Signed Compression Progress on a Sealed Audit is Goodhart-Resistant
Researchers prove that compression-based intrinsic motivation for AI agents resists reward hacking when implemented as signed loss decrease on a sealed audit panel. The mathematical guarantee shows cumulative reward telescopes to true model improvement, with bounded deviation proportional to the model class complexity, and experiments validate the theory against various exploitation attempts.
This research addresses a fundamental problem in AI alignment: designing reward signals that genuinely incentivize learning rather than gaming. Compression progress—rewarding agents when their world models predict experience better—has long been proposed as intrinsically motivated learning, but lacked formal security guarantees. The paper bridges this gap by proving that if intrinsic reward equals the signed decrease in a fixed, sealed-audit loss function, cumulative reward mathematically telescopes to actual audit improvement. This means no policy can indefinitely increase reward while model performance stagnates or degrades, eliminating a major class of specification gaming attacks.

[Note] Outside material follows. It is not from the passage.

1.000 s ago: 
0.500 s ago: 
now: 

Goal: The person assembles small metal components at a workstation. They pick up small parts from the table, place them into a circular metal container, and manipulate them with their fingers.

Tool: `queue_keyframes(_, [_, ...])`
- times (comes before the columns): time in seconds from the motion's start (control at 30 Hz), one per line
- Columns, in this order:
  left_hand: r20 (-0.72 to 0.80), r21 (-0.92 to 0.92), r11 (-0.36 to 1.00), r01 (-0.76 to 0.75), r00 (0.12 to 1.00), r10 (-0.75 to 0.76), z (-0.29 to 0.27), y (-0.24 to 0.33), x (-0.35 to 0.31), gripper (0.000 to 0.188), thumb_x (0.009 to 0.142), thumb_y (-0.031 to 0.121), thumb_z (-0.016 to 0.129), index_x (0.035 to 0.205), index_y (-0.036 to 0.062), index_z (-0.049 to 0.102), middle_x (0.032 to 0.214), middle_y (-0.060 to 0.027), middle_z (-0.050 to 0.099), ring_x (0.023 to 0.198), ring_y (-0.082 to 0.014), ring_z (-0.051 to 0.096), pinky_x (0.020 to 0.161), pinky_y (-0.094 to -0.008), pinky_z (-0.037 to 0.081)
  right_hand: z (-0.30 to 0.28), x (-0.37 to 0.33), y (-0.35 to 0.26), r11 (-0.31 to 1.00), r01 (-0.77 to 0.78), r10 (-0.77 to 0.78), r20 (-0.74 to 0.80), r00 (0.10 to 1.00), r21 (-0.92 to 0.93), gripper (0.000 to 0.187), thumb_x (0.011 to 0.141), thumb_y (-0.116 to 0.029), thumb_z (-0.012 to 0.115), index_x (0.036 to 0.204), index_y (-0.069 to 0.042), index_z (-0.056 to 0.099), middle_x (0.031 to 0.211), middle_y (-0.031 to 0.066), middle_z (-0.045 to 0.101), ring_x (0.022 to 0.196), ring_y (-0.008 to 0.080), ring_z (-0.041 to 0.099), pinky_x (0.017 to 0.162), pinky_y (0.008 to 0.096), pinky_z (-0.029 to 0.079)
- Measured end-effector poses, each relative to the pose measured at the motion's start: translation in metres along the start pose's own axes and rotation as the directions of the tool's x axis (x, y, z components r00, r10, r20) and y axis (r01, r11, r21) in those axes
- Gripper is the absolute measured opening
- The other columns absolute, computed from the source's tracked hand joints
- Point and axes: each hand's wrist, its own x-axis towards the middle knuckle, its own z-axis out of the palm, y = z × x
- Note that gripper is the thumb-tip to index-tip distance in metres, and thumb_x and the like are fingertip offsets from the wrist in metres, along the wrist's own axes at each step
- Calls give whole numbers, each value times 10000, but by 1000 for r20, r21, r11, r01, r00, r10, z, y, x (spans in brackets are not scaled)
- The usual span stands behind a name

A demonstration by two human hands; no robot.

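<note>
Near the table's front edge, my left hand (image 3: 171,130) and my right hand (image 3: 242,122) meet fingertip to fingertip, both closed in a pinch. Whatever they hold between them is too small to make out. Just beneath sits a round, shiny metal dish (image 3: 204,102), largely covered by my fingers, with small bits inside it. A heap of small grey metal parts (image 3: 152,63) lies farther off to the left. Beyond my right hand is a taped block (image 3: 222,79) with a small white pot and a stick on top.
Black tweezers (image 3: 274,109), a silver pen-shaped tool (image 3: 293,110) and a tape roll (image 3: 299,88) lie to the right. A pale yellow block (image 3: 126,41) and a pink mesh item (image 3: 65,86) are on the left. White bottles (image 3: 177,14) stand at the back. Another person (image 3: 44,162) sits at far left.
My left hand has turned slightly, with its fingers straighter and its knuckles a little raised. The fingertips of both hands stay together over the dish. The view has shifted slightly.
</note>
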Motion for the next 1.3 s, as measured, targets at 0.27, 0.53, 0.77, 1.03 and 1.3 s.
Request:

The work builds on decades of intrinsic motivation research and recent advances in mechanized theorem proving. The authors provide a Lean 4 formalization of core results, lending credibility to their claims. Critically, they identify failure modes: clipping progress, scoring on the agent's own data stream, or applying high-capacity models to reusable panels all circumvent the guarantee. Empirical validation on ARC-TGI transformations demonstrates that finite-audit deviation scales predictably (n^{-0.527}), and signed compression resists common attacks like stream leakage and curiosity-driven farming.
For AI safety practitioners and alignment researchers, this provides theoretical foundations for building intrinsically motivated systems with formal guarantees. The sealed-audit framework could inform future AI training methodologies where model improvement transparency is critical. However, the practical applicability depends on whether sealed audits remain truly sealed in deployed systems and whether the model class complexity remains tractable. The paper does not directly impact cryptocurrency markets but reinforces alignment research that underpins safe AI development—a growing concern for institutional crypto stakeholders.
- →Signed compression progress on sealed audits mathematically guarantees cumulative reward reflects genuine model improvement, eliminating infinite reward hacking on stagnant performance.
- →Formal Lean 4 mechanization of telescoping proofs and finite-audit bounds provides verifiable assurance against common reward gaming attacks.
- →Finite-audit deviation scales as n^{-0.527}, allowing practitioners to bound false-positive exploitation via uniform loss-class concentration.
- →Sealed-audit security breaks under clipping, agent-stream scoring, reusable panels with high-capacity models, or vacuous complexity classes.
- →Experimental validation on grid-transformation tasks confirms theory resists stream leakage, curiosity-driven gaming, and noisy-reward manipulation.